There are also 3 business reasons why it is just a matter of when you start, rather than if:

  1. Risk management: because everybody in the network has the same information, at the same time, and because you have accurate information, rather than information in hindsight, risk management will record unseen improvements.
  2. Operational efficiency: only partially due to auto-synced information, efficiency gains have recorded a staggering 80% improvement (in finance, where implementations are most mature). It is also attributed to smart contracts: pieces of code that automate if-then causalities.
  3. Integrity or sustainability: with more decentralized structures, information travels faster, becomes more accessible to more people, ideally everybody, and transparency increases. It becomes much more visible who does what against which renumeration. Ownership is better organized, and its far more difficult to hijack a system for individual purposes.

Blockchain has one of the strongest, if not the strongest, value proposition to supply chain and more so to agricultural supply chains. Supply chains overall have low levels of trust. The more complex, the lesser trust between parties, the more expensive transactions. Agricultural supply chains are one of the most complex supply chain domains and suffer from very low levels of trust. Blockchain will impact this drastically in the next 5 years.

Why not blockchain

Of course, there are many concerns and limits to this new technology. Blockchain is very emerging. It is indeed what the internet was 20 years ago, meaning there is more that we don’t know, than that we do know. There are many misconceptions, unclarities in definitions, mixing up of concepts and certainly many scams. Three disclaimers for now:

  1. Do not implement it at scale. You will have to re-do and transport to other, newer, better technologies in the near future.
  2. Do not use blockchain for tracking and tracing only. We have better, more efficient solutions for that.
  3. Do not start if you cannot combine proven blockchain- with business experience. Don’t be misled by so-called experts, there are many scammers. Certainly do not let technology dominate or blind common business sense.

3. How to start with blockchain

There are 3 tastes currently. Either start with an existing product like Steemit, buy and tweak a ready-made solution like AgUnity, or start experimenting with the technology from scratch. There are different costs and benefits to these 3 options. Assess all 3, before you endeavor on one of those.

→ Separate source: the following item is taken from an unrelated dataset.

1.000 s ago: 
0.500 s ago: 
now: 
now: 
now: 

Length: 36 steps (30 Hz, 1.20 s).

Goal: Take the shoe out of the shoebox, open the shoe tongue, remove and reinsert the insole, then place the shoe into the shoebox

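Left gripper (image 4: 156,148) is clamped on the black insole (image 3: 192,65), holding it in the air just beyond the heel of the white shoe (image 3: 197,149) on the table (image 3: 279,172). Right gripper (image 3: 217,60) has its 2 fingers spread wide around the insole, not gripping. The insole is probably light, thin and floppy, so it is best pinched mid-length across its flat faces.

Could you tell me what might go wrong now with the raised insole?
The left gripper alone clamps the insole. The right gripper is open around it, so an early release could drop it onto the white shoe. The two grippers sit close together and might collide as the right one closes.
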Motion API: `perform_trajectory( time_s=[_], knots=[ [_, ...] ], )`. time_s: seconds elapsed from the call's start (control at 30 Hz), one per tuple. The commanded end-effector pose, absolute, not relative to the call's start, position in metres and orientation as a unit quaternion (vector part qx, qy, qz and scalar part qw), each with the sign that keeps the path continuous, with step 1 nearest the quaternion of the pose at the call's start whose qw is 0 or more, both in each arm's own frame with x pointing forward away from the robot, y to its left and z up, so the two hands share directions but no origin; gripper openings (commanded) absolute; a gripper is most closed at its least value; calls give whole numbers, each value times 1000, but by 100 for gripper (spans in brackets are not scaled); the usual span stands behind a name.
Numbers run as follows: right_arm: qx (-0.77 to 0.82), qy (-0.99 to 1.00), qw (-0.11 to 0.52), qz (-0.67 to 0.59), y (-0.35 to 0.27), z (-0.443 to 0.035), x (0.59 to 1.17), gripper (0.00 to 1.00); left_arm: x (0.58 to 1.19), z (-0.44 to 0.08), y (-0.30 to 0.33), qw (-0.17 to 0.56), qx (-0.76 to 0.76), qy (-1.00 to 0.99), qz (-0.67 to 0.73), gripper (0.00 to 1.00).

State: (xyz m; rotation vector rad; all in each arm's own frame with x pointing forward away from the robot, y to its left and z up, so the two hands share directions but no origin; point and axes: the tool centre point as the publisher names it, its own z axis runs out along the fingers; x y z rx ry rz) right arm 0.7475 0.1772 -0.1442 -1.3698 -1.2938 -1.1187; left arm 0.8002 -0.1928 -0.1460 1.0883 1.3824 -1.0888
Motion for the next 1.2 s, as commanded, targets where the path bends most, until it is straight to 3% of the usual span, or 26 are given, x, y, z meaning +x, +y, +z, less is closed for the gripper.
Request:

Independent of which of the 3 approached you take, choose your first experiment wisely. We see 4, yes 4 and not 3, criteria that are critical here:

  1. Complexity: how complex is your business case? The more complex, the more value you can expect from blockchain.
  2. High costs: how high are transaction costs? Focus on real, visible costs. The higher the costs, the more value you can expect from blockchain.
  3. Information asymmetry: how well is information distributed across the different chain partners? The more concentrated or locked information is, the more value you can expect from blockchain.
  4. Trust issues: to what extent is trust, the lack thereof, inhibiting transactions and businesses to thrive? The lower trust levels, the more value you can expect from blockchain

This table is an example of how you can score these criteria for example on different product categories, A and B. We advise to keep it simple. Use a scale of 3, where 1 is less than average, 2 is average, and 3 is more than average. The 3 final columns indicate the expected impact on risk management, operational efficiency and sustainability per criteria. The infinity image indicates that we think the impact is potentially very strong. A question mark indicated that it is not clear to us yet, what sort of impact it will render.

We hope these tools are useful to understand how and where you should an experiment. More so, we hope you start gaining first-hand experience to start shaping your own informed understanding of the potential of this new generation of technologies that will reshape the business in which you are today.